DataPipelineDefaultRole policy:
{
"Version": "2012-10-17",
"Statement": [
{
"Sid": "VisualEditor0",
"Effect": "Allow",
"Action": "iam:CreateServiceLinkedRole",
"Resource": "*",
"Condition": {
"StringLike": {
"iam:AWSServiceName": [
"elasticmapreduce.amazonaws.com",
"spot.amazonaws.com"
]
}
}
},
{
"Sid": "VisualEditor1",
"Effect": "Allow",
"Action": [
"ec2:AuthorizeSecurityGroupIngress",
"sdb:Select*",
"sqs:ReceiveMessage",
"s3:Get*",
"sqs:GetQueue*",
"s3:CreateBucket",
"sns:Unsubscribe",
"s3:List*",
"datapipeline:EvaluateExpression",
"ec2:StartInstances",
"dynamodb:DescribeTable",
"sqs:Delete*",
"iam:ListAttachedRolePolicies",
"ec2:RevokeSecurityGroupEgress",
"dynamodb:GetItem",
"sns:Subscribe",
"iam:ListRolePolicies",
"s3:DeleteObject",
"sdb:BatchPutAttributes",
"iam:GetRole",
"dynamodb:BatchGetItem",
"redshift:DescribeClusterSecurityGroups",
"ec2:CreateTags",
"ec2:DeleteNetworkInterface",
"ec2:RunInstances",
"dynamodb:Scan",
"rds:DescribeDBSecurityGroups",
"ec2:StopInstances",
"ec2:CreateNetworkInterface",
"ec2:CancelSpotInstanceRequests",
"cloudwatch:*",
"sqs:PurgeQueue",
"iam:GetRolePolicy",
"dynamodb:UpdateTable",
"ec2:RequestSpotInstances",
"ec2:DeleteTags",
"sns:ListTopics",
"ec2:ModifyImageAttribute",
"iam:PassRole",
"sns:Publish",
"ec2:DescribeNetworkInterfaces",
"ec2:CreateSecurityGroup",
"rds:DescribeDBInstances",
"ec2:ModifyInstanceAttribute",
"ec2:AuthorizeSecurityGroupEgress",
"ec2:DetachNetworkInterface",
"ec2:TerminateInstances",
"iam:GetInstanceProfile",
"sns:GetTopicAttributes",
"datapipeline:DescribeObjects",
"dynamodb:Query",
"iam:ListInstanceProfiles",
"ec2:Describe*",
"ec2:DeleteSecurityGroup",
"redshift:DescribeClusters",
"sqs:CreateQueue",
"elasticmapreduce:*",
"s3:Put*"
],
"Resource": "*"
},
{
"Sid": "VisualEditor2",
"Effect": "Allow",
"Action": [
"iam:PassRole",
"s3:Get*",
"s3:List*",
"s3:Put*",
"sts:AssumeRole"
],
"Resource": [
"arn:aws:iam::*:role/DataPipelineDefaultResourceRole",
"arn:aws:iam::*:role/DataPipelineDefaultRole",
"arn:aws:s3:::*/*"
]
},
{
"Sid": "VisualEditor3",
"Effect": "Allow",
"Action": [
"s3:Get*",
"s3:List*",
"s3:Put*"
],
"Resource": "arn:aws:s3:::*"
},
{
"Sid": "VisualEditor4",
"Effect": "Allow",
"Action": [
"s3:Get*",
"s3:List*",
"s3:Put*"
],
"Resource": "*"
}
]
}
DataPipelineDefaultResourceRole policy:
{
"Version": "2012-10-17",
"Statement": [
{
"Effect": "Allow",
"Action": [
"cloudwatch:*",
"datapipeline:*",
"dynamodb:*",
"ec2:Describe*",
"elasticmapreduce:AddJobFlowSteps",
"elasticmapreduce:Describe*",
"elasticmapreduce:ListInstance*",
"rds:Describe*",
"redshift:DescribeClusters",
"redshift:DescribeClusterSecurityGroups",
"s3:*",
"sdb:*",
"sns:*",
"sqs:*"
],
"Resource": [
"*"
]
}
]
}
I Have been looking into the issue for over a week, tried all the existing solutions, updated the Trust Relationship, recreated the Roles, kept the default roles, let Data Pipeline create new ones and checked the Security Group, still having the same issue.
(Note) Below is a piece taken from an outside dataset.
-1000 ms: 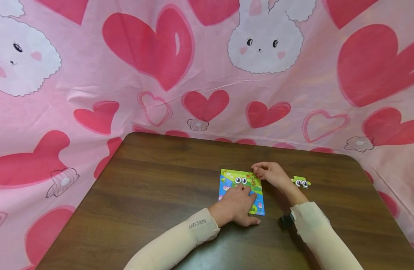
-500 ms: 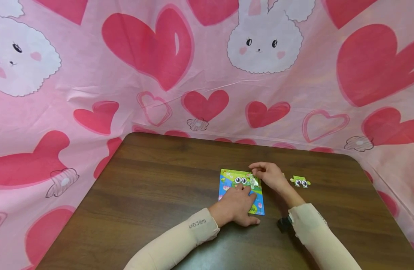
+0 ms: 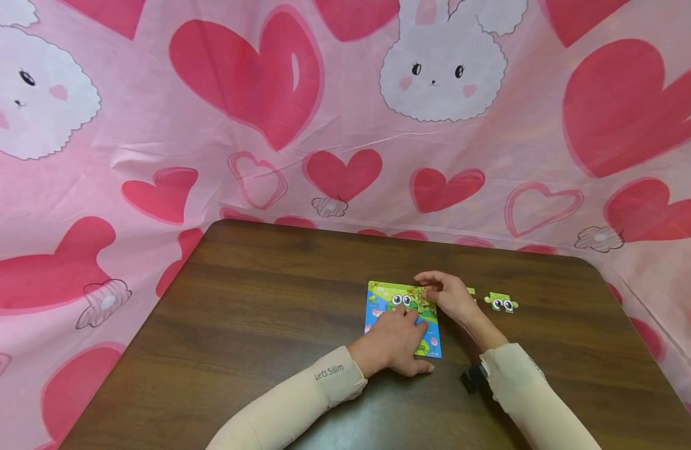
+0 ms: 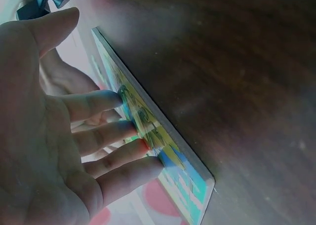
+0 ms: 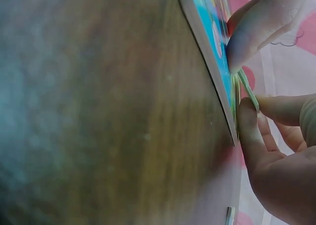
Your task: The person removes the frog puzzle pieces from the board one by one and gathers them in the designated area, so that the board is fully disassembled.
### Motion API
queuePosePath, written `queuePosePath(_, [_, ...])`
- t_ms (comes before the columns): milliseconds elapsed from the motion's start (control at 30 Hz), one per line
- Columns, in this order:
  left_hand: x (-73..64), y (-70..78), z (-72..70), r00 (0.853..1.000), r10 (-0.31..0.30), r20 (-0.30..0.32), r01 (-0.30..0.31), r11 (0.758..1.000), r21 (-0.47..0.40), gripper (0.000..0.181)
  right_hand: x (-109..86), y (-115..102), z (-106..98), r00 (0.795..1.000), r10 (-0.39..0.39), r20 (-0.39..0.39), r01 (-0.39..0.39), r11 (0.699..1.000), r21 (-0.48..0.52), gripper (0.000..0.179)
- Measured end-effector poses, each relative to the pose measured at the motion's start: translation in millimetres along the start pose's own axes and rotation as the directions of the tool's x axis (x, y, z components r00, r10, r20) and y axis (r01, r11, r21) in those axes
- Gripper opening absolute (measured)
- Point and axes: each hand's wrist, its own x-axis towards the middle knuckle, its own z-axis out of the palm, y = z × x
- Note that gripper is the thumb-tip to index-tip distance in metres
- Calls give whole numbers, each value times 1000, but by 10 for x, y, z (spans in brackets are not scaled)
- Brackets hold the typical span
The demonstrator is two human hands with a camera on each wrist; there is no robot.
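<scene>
A square frog jigsaw puzzle (image 3: pixel 433 335) lies flat on the brown table, its frame raised a little in the left wrist view. My left hand (image 3: pixel 394 340) rests on its lower middle, fingers (image 4: pixel 129 175) stretched out and tips touching the picture. At the upper right corner of the puzzle is my right hand (image 3: pixel 451 296). Thumb and finger there pinch a thin green puzzle piece (image 5: pixel 248 91), which stands tilted over the board in the right wrist view. The hand covers most of that piece in the head view.
To the right lies a loose puzzle piece (image 3: pixel 501 302) with two cartoon eyes. Another green piece (image 3: pixel 471 292) peeks out behind the right hand. A pink curtain (image 3: pixel 345 106) with hearts and rabbits hangs around the table's far edge.
My right hand has shifted slightly left over the puzzle's corner. The pinched piece, shining with glare half a second ago, now shows green at another tilt. The left hand stays in place.
</scene>
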Motion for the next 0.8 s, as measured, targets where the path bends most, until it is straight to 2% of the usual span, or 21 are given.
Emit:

After activating the pipeline and check the log Uri, I do find 2 folders Ec2Instance
and RedshiftLoadActivity
, in the Redshift log file there are only 2 lines, the other has more [INFO]
describing the downloading of the jar and S3 file for the TaskRunner.
Among the logs There are [INFO]
and these [WARN]
:
Ec2Instance:
private.com.amazonaws.services.s3.internal.S3V4AuthErrorRetryStrategy: Attempting to re-send the request to mylogbucket.s3.eu-central-1.amazonaws.com with AWS V4 authentication. To avoid this warning in the future, please use region-specific endpoint to access buckets located in regions that require V4 signing.
RedshiftLoadActivity:
private.com.amazonaws.services.s3.internal.S3V4AuthErrorRetryStrategy: Attempting to re-send the request to mylogbucket.s3.eu-central-1.amazonaws.com with AWS V4 authentication. To avoid this warning in the future, please use region-specific endpoint to access buckets located in regions that require V4 signing.
The issue should be the roles and policies, yet I made sure Redshift and S3 bucket were not the problem since I tried using a COPY
command on the Query Editor and it loaded the data as expected.
I am currently still stuck in that error and would love some suggestions to how I could possibly fix this problem.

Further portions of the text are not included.